We have been at it for a little under a year now and while each session has so many great stories, they have also had disappointments. Let me be clear, when I say disappointments, I do not mean anyone is disappointed in the individuals involved, the disappointment is in the circumstances themselves.


When someone drops the class, we can't help but feel like we are failing them somehow. Obviously we know that isn't the case, but as with all emotions, ours can sometimes lie to us. We have had individuals leave the program for a variety of reasons. Sometimes it's as simple as getting a job, still others have had setbacks in their recovery, no matter the reason, we have a momentary grief that comes with "losing them".


Now, let me also clarify, we are not overly concerned with making certain enrollment numbers, that is not what this is about.
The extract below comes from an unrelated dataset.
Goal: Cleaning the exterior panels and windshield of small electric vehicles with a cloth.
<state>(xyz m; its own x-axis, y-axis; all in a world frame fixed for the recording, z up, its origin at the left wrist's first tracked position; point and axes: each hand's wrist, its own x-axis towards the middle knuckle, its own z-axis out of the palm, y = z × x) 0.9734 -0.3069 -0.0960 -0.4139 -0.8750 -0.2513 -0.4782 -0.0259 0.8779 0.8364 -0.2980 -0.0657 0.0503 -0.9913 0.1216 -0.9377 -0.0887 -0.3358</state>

Rather, we get emotionally invested in each person that joins our program, and when they stop coming, we feel it. While we know life happens, and generally we are easy going about things, we are only human, and it can sting. I don't say that so anyone feels bad for us, mostly, I think what we deal with in this type of work is very common to anyone in human services. There is an innate desire to help, to fix, to lend a hand, and when the people either stop reaching back or disappear all together, we can't help but ask ourselves, was it something I did/said?


Mike and I are both on our own wellness journey, so we are changing and growing along side everybody who walks through the workshop doors. We both struggle with self esteem and tend to question ourselves extensively. We are always checking ourselves and holding ourselves up to a standard to be certain we are giving people the best of us. So when we have had people "quit" the program, we are asking the hard questions of ourselves, making sure we are not leaning on ourselves too much. We have learned that remaining humble on the journey is key if you want to actually help any one else. I guess this is by contrast better than being detached and uncaring.


We have learned we cannot want someone else's wellness more than they do. No amount of wishing or striving on our end will add one iota of growth or strength on theirs. Instead, we have to walk our own journey with transparency and be willing to ask for help ourselves when we don't have answers. This process has worked very well so far, not only are we able to offer help to others, but we are getting better ourselves.


So when they quit, we keep going and hope they cross our paths again. When we feel the discouragement that inevitably comes, we remind ourselves that at least we were a small part of their journey.